Problem to solve: When you reply, transcribe every line of the data below exactly.

******

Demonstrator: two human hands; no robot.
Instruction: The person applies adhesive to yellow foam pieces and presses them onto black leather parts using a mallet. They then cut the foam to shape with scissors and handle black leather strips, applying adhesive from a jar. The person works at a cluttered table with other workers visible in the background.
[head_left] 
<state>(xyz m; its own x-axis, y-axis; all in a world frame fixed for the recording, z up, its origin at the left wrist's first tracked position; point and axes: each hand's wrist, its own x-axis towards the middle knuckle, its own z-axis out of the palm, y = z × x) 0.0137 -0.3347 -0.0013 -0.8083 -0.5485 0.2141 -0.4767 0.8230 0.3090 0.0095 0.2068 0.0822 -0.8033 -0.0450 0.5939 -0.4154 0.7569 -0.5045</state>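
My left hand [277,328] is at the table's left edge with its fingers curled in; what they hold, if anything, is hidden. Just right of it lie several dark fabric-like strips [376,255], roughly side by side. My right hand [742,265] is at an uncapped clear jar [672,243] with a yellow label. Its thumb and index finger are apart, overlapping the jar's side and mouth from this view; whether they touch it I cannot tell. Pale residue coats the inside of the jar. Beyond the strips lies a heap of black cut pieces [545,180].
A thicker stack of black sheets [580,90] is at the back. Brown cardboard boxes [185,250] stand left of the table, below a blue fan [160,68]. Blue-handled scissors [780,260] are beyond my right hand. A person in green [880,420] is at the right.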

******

Answer space:
Demonstrator: two human hands; no robot.
Instruction: The person applies adhesive to yellow foam pieces and presses them onto black leather parts using a mallet. They then cut the foam to shape with scissors and handle black leather strips, applying adhesive from a jar. The person works at a cluttered table with other workers visible in the background.
[head_left] 
<state>(xyz m; its own x-axis, y-axis; all in a world frame fixed for the recording, z up, its origin at the left wrist's first tracked position; point and axes: each hand's wrist, its own x-axis towards the middle knuckle, its own z-axis out of the palm, y = z × x) 0.0137 -0.3347 -0.0013 -0.8083 -0.5485 0.2141 -0.4767 0.8230 0.3090 0.0095 0.2068 0.0822 -0.8033 -0.0450 0.5939 -0.4154 0.7569 -0.5045</state>
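My left hand [277,328] is at the table's left edge with its fingers curled in; what they hold, if anything, is hidden. Just right of it lie several dark fabric-like strips [376,255], roughly side by side. My right hand [742,265] is at an uncapped clear jar [672,243] with a yellow label. Its thumb and index finger are apart, overlapping the jar's side and mouth from this view; whether they touch it I cannot tell. Pale residue coats the inside of the jar. Beyond the strips lies a heap of black cut pieces [545,180].
A thicker stack of black sheets [580,90] is at the back. Brown cardboard boxes [185,250] stand left of the table, below a blue fan [160,68]. Blue-handled scissors [780,260] are beyond my right hand. A person in green [880,420] is at the right.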

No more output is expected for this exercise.